Fast Sync & Gossips: streaming state sync, information dispersal algorithm
We are replacing gRPC in state sync with p2p streaming with a rate limiter and downloader batch. Later we will implement RapidChain’s gossiping protocol based on an information dispersal algorithm (IDA) for sending large blocks. Both approaches, along with further performance analysis and parameter tuning, will improve our network resiliency and latency.
Current problem at hand:
- The CPU and memory usage will grow to 100% at the light sail nodes after running for 2~3 days.
- Some of the in-sync RPCs are redirected to gRPC sync after some iterations of code change.
- Sometimes, the sync loop is stuck in short-range sync. Need to investigate.
After these three problems being solved, the stream sync protocol can be launched.
2021/10/26
1. Continue debugging for stream sync. 1. The previous found suspect do impact CPU (very occasionally), but it is still not the root cause. The nodes dies after 3 days' running... 2. The next suspect is... still the discovery protocol... Keep researching
2021/10/19
- Continue working on stream sync. Found a suspect for CPU explosion
- The problem lies in two peers sending out the INIT package in two end's streaming protocol because of the immediate discovery after stream number is lower than lower threshold. And this will fail the stream setup and result in a large number of discovery and stream setup operations (which is heavy)
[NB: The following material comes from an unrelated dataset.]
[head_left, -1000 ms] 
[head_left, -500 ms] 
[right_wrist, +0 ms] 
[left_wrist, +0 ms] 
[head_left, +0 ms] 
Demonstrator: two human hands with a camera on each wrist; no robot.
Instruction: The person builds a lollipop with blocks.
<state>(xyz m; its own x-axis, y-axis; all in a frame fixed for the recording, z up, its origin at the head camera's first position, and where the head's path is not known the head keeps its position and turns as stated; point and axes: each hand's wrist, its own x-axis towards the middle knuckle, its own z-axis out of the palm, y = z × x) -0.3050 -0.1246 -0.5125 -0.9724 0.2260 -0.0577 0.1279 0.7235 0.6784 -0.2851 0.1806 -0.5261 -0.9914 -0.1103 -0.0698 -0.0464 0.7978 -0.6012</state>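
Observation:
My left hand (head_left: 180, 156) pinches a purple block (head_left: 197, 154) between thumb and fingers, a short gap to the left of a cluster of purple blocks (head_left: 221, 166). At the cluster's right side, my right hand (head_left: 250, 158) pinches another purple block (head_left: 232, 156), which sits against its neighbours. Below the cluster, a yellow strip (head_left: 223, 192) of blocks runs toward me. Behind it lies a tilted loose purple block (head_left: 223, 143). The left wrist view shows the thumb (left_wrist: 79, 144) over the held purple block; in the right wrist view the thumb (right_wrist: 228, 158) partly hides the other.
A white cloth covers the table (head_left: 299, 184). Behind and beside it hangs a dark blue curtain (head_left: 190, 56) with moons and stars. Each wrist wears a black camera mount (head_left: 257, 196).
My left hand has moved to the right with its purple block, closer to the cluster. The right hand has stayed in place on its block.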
- Have reproduced the issue in two nodes in different regions resulting in high CPU cost (which is a hipe, not a slow growth).
- Starting with the fix - Adding a cooldown mechanism in discovery and stream manager.
2021/10/08
- Working on stream sync. First looking at the potential memory / CPU leak. Running two machines running customized code on mainnet with stream sync turned on. The customized code include:
- Frequent discovery call (10s/discovery).
- Unstable stream sync protocol (injected error in stream sync, occasionally fail)
- Finished code revisit and RPC fix concerning stream sync.
- Next step is to
- Investigate the CPU / memory leak
- Spin up stressnet for reproducing the stucking short range sync.
The result remains to be observed.